- **Task instructions**
Transcribe the entries exactly as they stand below, passing over any picture.

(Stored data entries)
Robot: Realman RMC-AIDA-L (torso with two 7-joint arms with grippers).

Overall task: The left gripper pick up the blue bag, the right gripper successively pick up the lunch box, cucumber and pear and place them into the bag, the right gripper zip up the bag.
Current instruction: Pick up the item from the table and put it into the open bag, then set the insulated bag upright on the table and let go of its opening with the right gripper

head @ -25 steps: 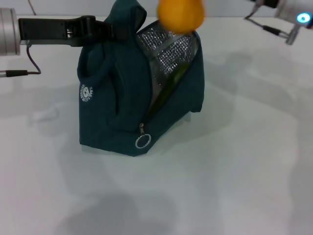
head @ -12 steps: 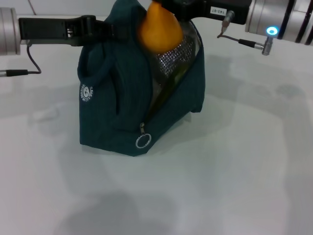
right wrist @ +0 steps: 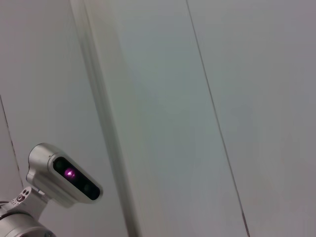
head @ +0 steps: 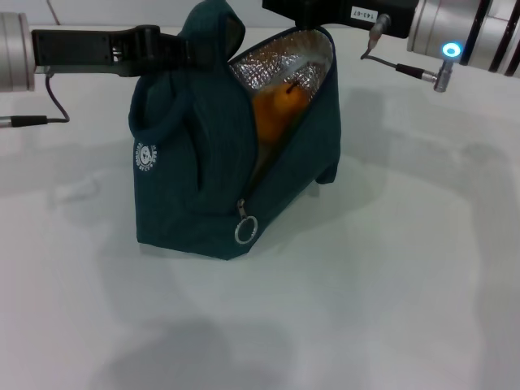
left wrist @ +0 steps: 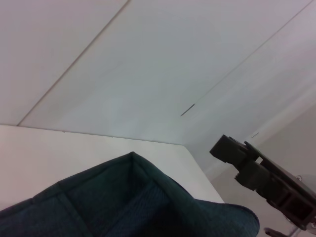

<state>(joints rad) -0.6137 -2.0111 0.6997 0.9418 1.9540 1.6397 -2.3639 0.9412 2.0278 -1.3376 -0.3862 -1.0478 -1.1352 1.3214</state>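
On the white table [head: 390, 268] the bag [head: 187, 187] was held up by the clenched left gripper [head: 175, 50], the pear [head: 278, 110] lay inside, and the right gripper [head: 305, 10], its grip not discernible, was best lifted clear before zipping

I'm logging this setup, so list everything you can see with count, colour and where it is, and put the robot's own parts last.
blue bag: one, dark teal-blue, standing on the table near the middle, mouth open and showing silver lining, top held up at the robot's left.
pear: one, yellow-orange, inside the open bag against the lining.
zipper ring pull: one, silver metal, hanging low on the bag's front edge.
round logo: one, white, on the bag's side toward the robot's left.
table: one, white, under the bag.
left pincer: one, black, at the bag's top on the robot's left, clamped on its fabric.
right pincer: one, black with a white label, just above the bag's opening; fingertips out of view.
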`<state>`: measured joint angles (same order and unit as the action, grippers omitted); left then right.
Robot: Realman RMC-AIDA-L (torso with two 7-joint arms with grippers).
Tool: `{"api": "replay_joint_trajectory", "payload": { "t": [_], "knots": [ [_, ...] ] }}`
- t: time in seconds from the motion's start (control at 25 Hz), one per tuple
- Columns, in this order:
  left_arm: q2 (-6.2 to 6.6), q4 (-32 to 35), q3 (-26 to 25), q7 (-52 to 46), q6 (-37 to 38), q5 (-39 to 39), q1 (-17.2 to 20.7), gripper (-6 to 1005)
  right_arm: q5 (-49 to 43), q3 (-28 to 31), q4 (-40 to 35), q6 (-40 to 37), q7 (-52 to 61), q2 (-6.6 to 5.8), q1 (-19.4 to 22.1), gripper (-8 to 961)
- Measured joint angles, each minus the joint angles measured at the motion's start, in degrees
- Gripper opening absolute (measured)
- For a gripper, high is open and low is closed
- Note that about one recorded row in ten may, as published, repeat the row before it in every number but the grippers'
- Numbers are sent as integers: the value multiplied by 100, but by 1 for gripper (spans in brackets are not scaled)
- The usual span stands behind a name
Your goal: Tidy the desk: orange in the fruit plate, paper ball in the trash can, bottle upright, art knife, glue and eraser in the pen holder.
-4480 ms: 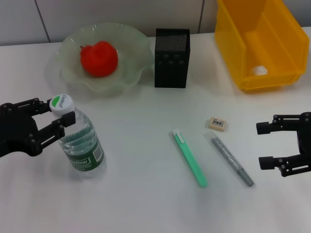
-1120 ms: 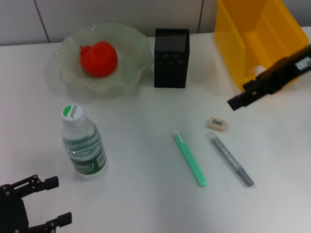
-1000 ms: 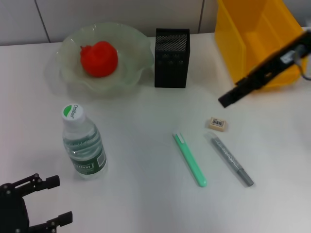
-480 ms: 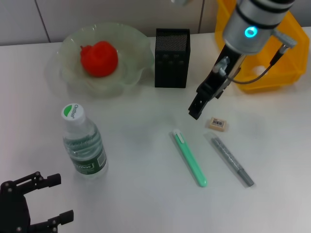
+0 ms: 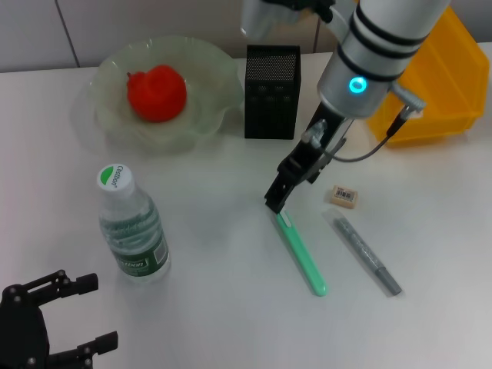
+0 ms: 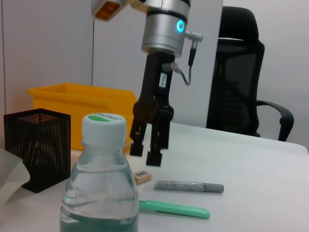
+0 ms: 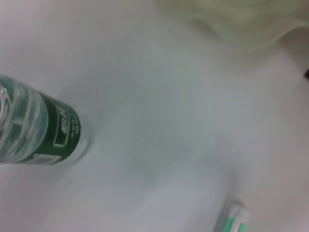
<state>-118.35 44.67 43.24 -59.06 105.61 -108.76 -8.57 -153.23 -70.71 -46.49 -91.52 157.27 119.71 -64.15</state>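
One green art knife [image 5: 300, 253] lies just under our right gripper [image 5: 278, 197], whose jaws are spread, long side pointing away toward us.

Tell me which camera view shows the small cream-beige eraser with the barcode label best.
The head view: the small cream-beige eraser with the barcode label lies fully visible there, label up, beside the right gripper. The left wrist view shows it only side-on, behind the bottle. The right wrist view does not show it.
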Motion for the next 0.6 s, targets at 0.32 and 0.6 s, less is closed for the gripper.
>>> {"api": "replay_joint_trajectory", "payload": {
  "t": [0.32,0.6],
  "knots": [
    [5,3,-3,-29,-21,0,-76,785,332,-477,476,400,164,8,28,791],
    [-1,-2,-1,-27,-48,2,-91,784,529,-1250,578,861,601,18,117,790]
  ]
}}
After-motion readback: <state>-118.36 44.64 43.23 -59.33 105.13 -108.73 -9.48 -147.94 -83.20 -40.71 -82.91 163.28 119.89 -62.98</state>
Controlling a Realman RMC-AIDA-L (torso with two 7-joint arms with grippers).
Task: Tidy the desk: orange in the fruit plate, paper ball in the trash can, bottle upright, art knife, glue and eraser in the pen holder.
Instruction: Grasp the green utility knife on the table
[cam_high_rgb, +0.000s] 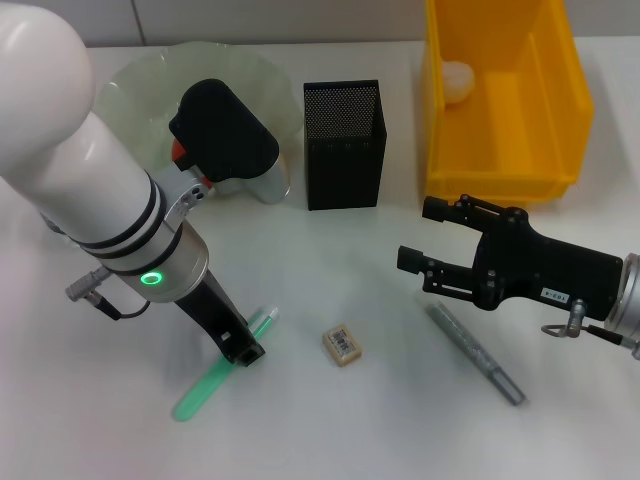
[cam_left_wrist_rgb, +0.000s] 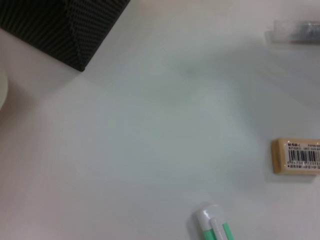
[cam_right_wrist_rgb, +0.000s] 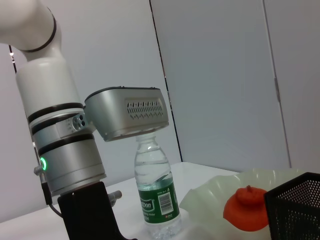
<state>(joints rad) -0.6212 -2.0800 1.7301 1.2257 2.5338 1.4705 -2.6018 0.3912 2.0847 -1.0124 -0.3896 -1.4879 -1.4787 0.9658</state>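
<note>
The green glue stick (cam_high_rgb: 205, 385) lies on the desk at the front left, its white cap (cam_left_wrist_rgb: 210, 222) in the left wrist view. My left gripper (cam_high_rgb: 241, 349) is down at its middle. The beige eraser (cam_high_rgb: 342, 344) (cam_left_wrist_rgb: 296, 156) lies to its right. The grey art knife (cam_high_rgb: 477, 352) (cam_left_wrist_rgb: 295, 31) lies further right. My right gripper (cam_high_rgb: 420, 237) is open and empty, hovering above the knife's far end. The orange (cam_right_wrist_rgb: 247, 210) sits in the fruit plate (cam_high_rgb: 140, 75) (cam_right_wrist_rgb: 205, 200). The bottle (cam_right_wrist_rgb: 157, 195) stands upright. The paper ball (cam_high_rgb: 457, 82) lies in the trash can (cam_high_rgb: 560, 110).
The black mesh pen holder (cam_high_rgb: 343, 143) (cam_left_wrist_rgb: 60, 25) (cam_right_wrist_rgb: 295, 210) stands at the back middle, between the fruit plate and the trash can. My left arm (cam_high_rgb: 110, 210) hides most of the bottle and orange in the head view.
</note>
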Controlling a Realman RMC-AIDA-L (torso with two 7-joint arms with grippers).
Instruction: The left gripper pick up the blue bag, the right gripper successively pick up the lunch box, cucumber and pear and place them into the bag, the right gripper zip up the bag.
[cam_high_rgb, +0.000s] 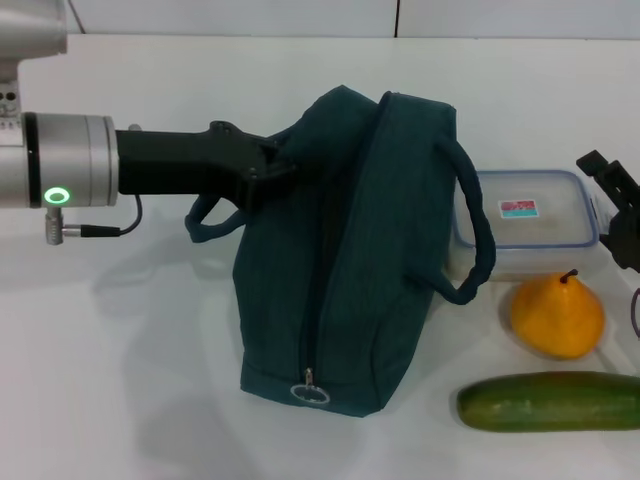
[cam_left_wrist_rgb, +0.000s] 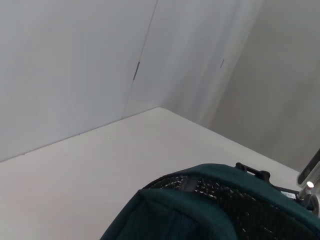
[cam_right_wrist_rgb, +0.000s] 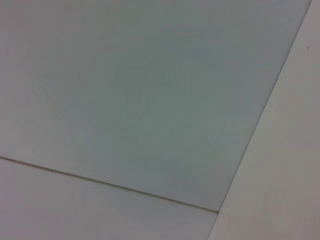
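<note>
The blue bag (cam_high_rgb: 340, 250) stands on the white table (cam_high_rgb: 130, 360), its zipper running along the top and the silver ring pull (cam_high_rgb: 310, 393) at the near end. My left gripper (cam_high_rgb: 272, 170) reaches in from the left and is shut on the bag's upper left edge; one handle (cam_high_rgb: 212, 218) hangs below it. The left wrist view shows the bag's top (cam_left_wrist_rgb: 200, 212) with dark lining showing. The lunch box (cam_high_rgb: 525, 220), the pear (cam_high_rgb: 557, 315) and the cucumber (cam_high_rgb: 550, 401) lie to the right of the bag. My right gripper (cam_high_rgb: 615, 205) is at the right edge beside the lunch box.
The bag's other handle (cam_high_rgb: 475, 240) droops over the lunch box's left side. White wall panels stand behind the table (cam_left_wrist_rgb: 150, 65). The right wrist view shows only pale panels (cam_right_wrist_rgb: 150, 100).
</note>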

- **Solution to the exercise**
Robot: Realman RMC-AIDA-L (torso with two 7-joint arms with grippers).

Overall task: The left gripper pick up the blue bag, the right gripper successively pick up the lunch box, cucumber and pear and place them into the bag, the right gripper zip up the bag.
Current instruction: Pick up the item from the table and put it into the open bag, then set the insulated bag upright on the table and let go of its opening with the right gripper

head @ -25 steps: 
head @ -12 steps: 
right wrist @ +0 steps: 
head @ +0 steps: 
left wrist @ +0 steps: 

<state>(joints rad) -0.6137 -2.0111 0.6997 0.9418 1.9540 1.6397 -2.3639 0.9412 2.0278 -1.3376 -0.3862 -1.0478 -1.1352 1.3214</state>
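On the white table [head: 390, 268] the bag [head: 187, 187] was held up by the clenched left gripper [head: 175, 50], the pear [head: 278, 110] lay inside, and the right gripper [head: 305, 10], its grip not discernible, was best lifted clear before zipping

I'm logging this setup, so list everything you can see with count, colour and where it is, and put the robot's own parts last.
blue bag: one, dark teal-blue, standing on the table near the middle, mouth open and showing silver lining, top held up at the robot's left.
pear: one, yellow-orange, inside the open bag against the lining.
zipper ring pull: one, silver metal, hanging low on the bag's front edge.
round logo: one, white, on the bag's side toward the robot's left.
table: one, white, under the bag.
left pincer: one, black, at the bag's top on the robot's left, clamped on its fabric.
right pincer: one, black with a white label, just above the bag's opening; fingertips out of view.
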`<state>`: measured joint angles (same order and unit as the action, grippers omitted); left then right.
Robot: Realman RMC-AIDA-L (torso with two 7-joint arms with grippers).
Tool: `{"api": "replay_joint_trajectory", "payload": { "t": [_], "knots": [ [_, ...] ] }}`
- t: time in seconds from the motion's start (control at 25 Hz), one per tuple
- Columns, in this order:
  left_arm: q2 (-6.2 to 6.6), q4 (-32 to 35), q3 (-26 to 25), q7 (-52 to 46), q6 (-37 to 38), q5 (-39 to 39), q1 (-17.2 to 20.7), gripper (-6 to 1005)
  right_arm: q5 (-49 to 43), q3 (-28 to 31), q4 (-40 to 35), q6 (-40 to 37), q7 (-52 to 61), q2 (-6.6 to 5.8), q1 (-19.4 to 22.1), gripper (-8 to 961)
- Measured joint angles, each minus the joint angles measured at the motion's start, in degrees
- Gripper opening absolute (measured)
- For a gripper, high is open and low is closed
- Note that about one recorded row in ten may, as published, repeat the row before it in every number but the grippers'
- Numbers are sent as integers: the value multiplied by 100, but by 1 for gripper (spans in brackets are not scaled)
- The usual span stands behind a name
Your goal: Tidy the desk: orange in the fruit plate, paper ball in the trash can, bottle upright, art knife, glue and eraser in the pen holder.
-4480 ms: 
-1120 ms: 
-1000 ms: 
-480 ms: 
+0 ms: 
+0 ms: 
+0 ms: 
<state>-118.35 44.67 43.24 -59.06 105.61 -108.76 -8.57 -153.23 -70.71 -46.49 -91.52 157.27 119.71 -64.15</state>
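One green art knife [image 5: 300, 253] lies just under our right gripper [image 5: 278, 197], whose jaws are spread, long side pointing away toward us.

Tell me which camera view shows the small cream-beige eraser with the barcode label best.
The head view: the small cream-beige eraser with the barcode label lies fully visible there, label up, beside the right gripper. The left wrist view shows it only side-on, behind the bottle. The right wrist view does not show it.
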Motion for the next 0.6 s, targets at 0.32 and 0.6 s, less is closed for the gripper.
>>> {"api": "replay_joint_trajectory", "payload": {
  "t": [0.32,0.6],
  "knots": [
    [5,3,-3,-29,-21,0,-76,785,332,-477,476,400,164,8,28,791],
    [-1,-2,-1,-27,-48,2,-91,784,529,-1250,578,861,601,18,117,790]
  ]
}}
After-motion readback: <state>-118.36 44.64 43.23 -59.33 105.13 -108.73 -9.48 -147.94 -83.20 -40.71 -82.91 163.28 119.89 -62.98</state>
Controlling a Realman RMC-AIDA-L (torso with two 7-joint arms with grippers).
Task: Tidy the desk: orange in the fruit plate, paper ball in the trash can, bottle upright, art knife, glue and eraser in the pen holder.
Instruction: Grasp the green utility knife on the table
[cam_high_rgb, +0.000s] 
[cam_left_wrist_rgb, +0.000s] 
[cam_right_wrist_rgb, +0.000s] 
<state>(joints rad) -0.6212 -2.0800 1.7301 1.2257 2.5338 1.4705 -2.6018 0.3912 2.0847 -1.0124 -0.3896 -1.4879 -1.4787 0.9658</state>
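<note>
The green glue stick (cam_high_rgb: 205, 385) lies on the desk at the front left, its white cap (cam_left_wrist_rgb: 210, 222) in the left wrist view. My left gripper (cam_high_rgb: 241, 349) is down at its middle. The beige eraser (cam_high_rgb: 342, 344) (cam_left_wrist_rgb: 296, 156) lies to its right. The grey art knife (cam_high_rgb: 477, 352) (cam_left_wrist_rgb: 295, 31) lies further right. My right gripper (cam_high_rgb: 420, 237) is open and empty, hovering above the knife's far end. The orange (cam_right_wrist_rgb: 247, 210) sits in the fruit plate (cam_high_rgb: 140, 75) (cam_right_wrist_rgb: 205, 200). The bottle (cam_right_wrist_rgb: 157, 195) stands upright. The paper ball (cam_high_rgb: 457, 82) lies in the trash can (cam_high_rgb: 560, 110).
The black mesh pen holder (cam_high_rgb: 343, 143) (cam_left_wrist_rgb: 60, 25) (cam_right_wrist_rgb: 295, 210) stands at the back middle, between the fruit plate and the trash can. My left arm (cam_high_rgb: 110, 210) hides most of the bottle and orange in the head view.
</note>
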Controlling a Realman RMC-AIDA-L (torso with two 7-joint arms with grippers).
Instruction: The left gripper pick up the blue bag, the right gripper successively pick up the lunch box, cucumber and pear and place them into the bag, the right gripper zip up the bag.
[cam_high_rgb, +0.000s] 
[cam_left_wrist_rgb, +0.000s] 
[cam_right_wrist_rgb, +0.000s] 
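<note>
The blue bag (cam_high_rgb: 340, 250) stands on the white table (cam_high_rgb: 130, 360), its zipper running along the top and the silver ring pull (cam_high_rgb: 310, 393) at the near end. My left gripper (cam_high_rgb: 272, 170) reaches in from the left and is shut on the bag's upper left edge; one handle (cam_high_rgb: 212, 218) hangs below it. The left wrist view shows the bag's top (cam_left_wrist_rgb: 200, 212) with dark lining showing. The lunch box (cam_high_rgb: 525, 220), the pear (cam_high_rgb: 557, 315) and the cucumber (cam_high_rgb: 550, 401) lie to the right of the bag. My right gripper (cam_high_rgb: 615, 205) is at the right edge beside the lunch box.
The bag's other handle (cam_high_rgb: 475, 240) droops over the lunch box's left side. White wall panels stand behind the table (cam_left_wrist_rgb: 150, 65). The right wrist view shows only pale panels (cam_right_wrist_rgb: 150, 100).
</note>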

The exercise requires no further answer.